• Activity:
Reproduce the listing below word for word and exclude any picture.
--- START ---
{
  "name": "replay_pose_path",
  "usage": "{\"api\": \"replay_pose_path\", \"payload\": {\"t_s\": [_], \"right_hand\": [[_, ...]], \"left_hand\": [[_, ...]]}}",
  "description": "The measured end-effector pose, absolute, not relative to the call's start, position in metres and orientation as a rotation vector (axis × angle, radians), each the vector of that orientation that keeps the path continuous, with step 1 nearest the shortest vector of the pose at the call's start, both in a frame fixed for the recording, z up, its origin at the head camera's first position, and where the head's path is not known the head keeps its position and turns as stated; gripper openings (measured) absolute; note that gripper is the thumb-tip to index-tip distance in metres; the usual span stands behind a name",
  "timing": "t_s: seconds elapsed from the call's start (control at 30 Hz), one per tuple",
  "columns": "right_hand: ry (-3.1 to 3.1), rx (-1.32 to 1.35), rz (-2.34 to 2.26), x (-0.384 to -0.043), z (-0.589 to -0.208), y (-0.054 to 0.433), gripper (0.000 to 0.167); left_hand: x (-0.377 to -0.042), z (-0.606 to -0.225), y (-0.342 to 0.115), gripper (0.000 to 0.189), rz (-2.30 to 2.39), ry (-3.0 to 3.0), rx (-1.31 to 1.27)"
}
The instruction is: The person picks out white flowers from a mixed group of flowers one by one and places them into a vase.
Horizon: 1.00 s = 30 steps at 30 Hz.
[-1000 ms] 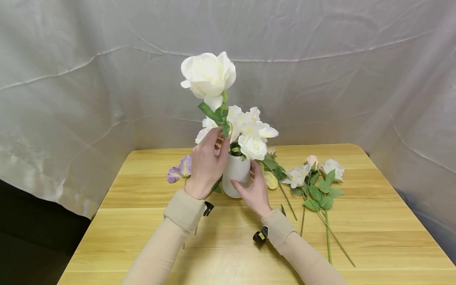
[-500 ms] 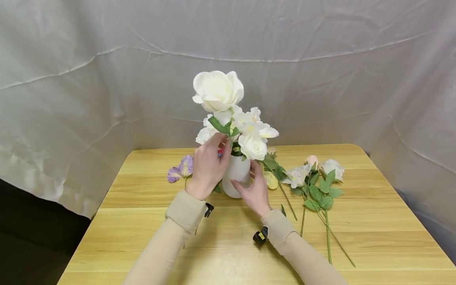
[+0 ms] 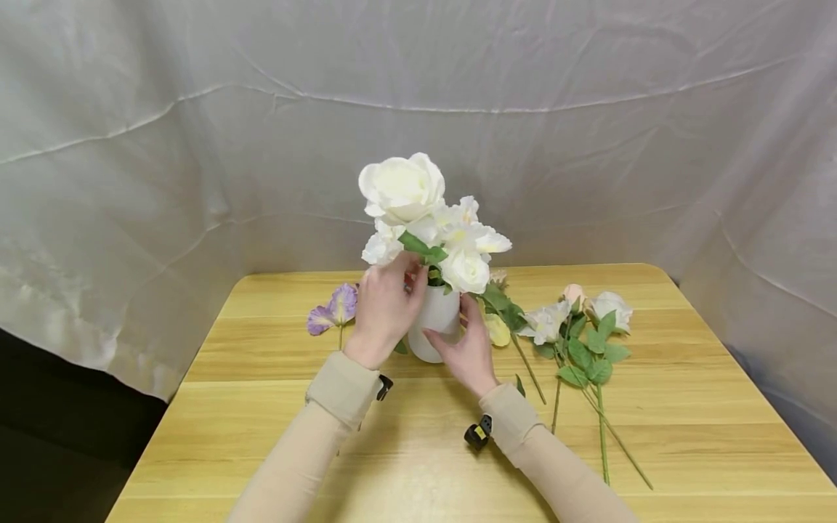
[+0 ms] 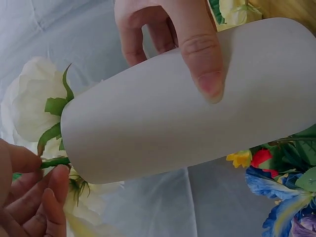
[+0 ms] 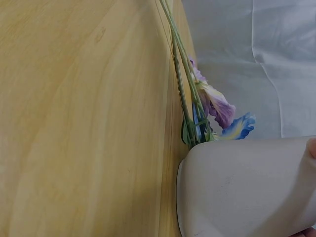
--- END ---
• Result below:
{
  "name": "replay_pose_path",
  "usage": "{\"api\": \"replay_pose_path\", \"payload\": {\"t_s\": [_], \"right_hand\": [[_, ...]], \"left_hand\": [[_, ...]]}}",
  "description": "The measured end-effector pose, absolute, not relative to the call's start, position in metres and orientation as a rotation vector (axis × angle, radians), each the vector of that orientation that keeps the path continuous, with step 1 nearest the shortest vector of the pose at the call's start, both in a frame fixed for the recording, z up, its origin at the head camera's first position, and where the head's path is not known the head keeps its position and turns as stated; gripper openings (measured) absolute; note that gripper is the thumb-tip to index-tip distance in metres; the usual span stands behind a name",
  "timing": "t_s: seconds elapsed from the call's start (control at 30 Hz), one per tuple",
  "columns": "right_hand: ry (-3.1 to 3.1), rx (-1.32 to 1.35), rz (-2.34 to 2.26), x (-0.384 to -0.043), z (-0.589 to -0.208), y (-0.054 to 0.433), gripper (0.000 to 0.167); left_hand: x (-0.377 to -0.042), z (-0.606 to -0.225), y (-0.342 to 0.115), gripper (0.000 to 0.189), rz (-2.30 to 2.39), ry (-3.0 to 3.0), rx (-1.31 to 1.27)"
}
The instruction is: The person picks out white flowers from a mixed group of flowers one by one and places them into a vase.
Horizon: 1.00 s = 30 steps at 30 Hz.
[-1000 ms] 
[-500 ms] 
[+0 ms] 
[+0 ms] 
[+0 ms] 

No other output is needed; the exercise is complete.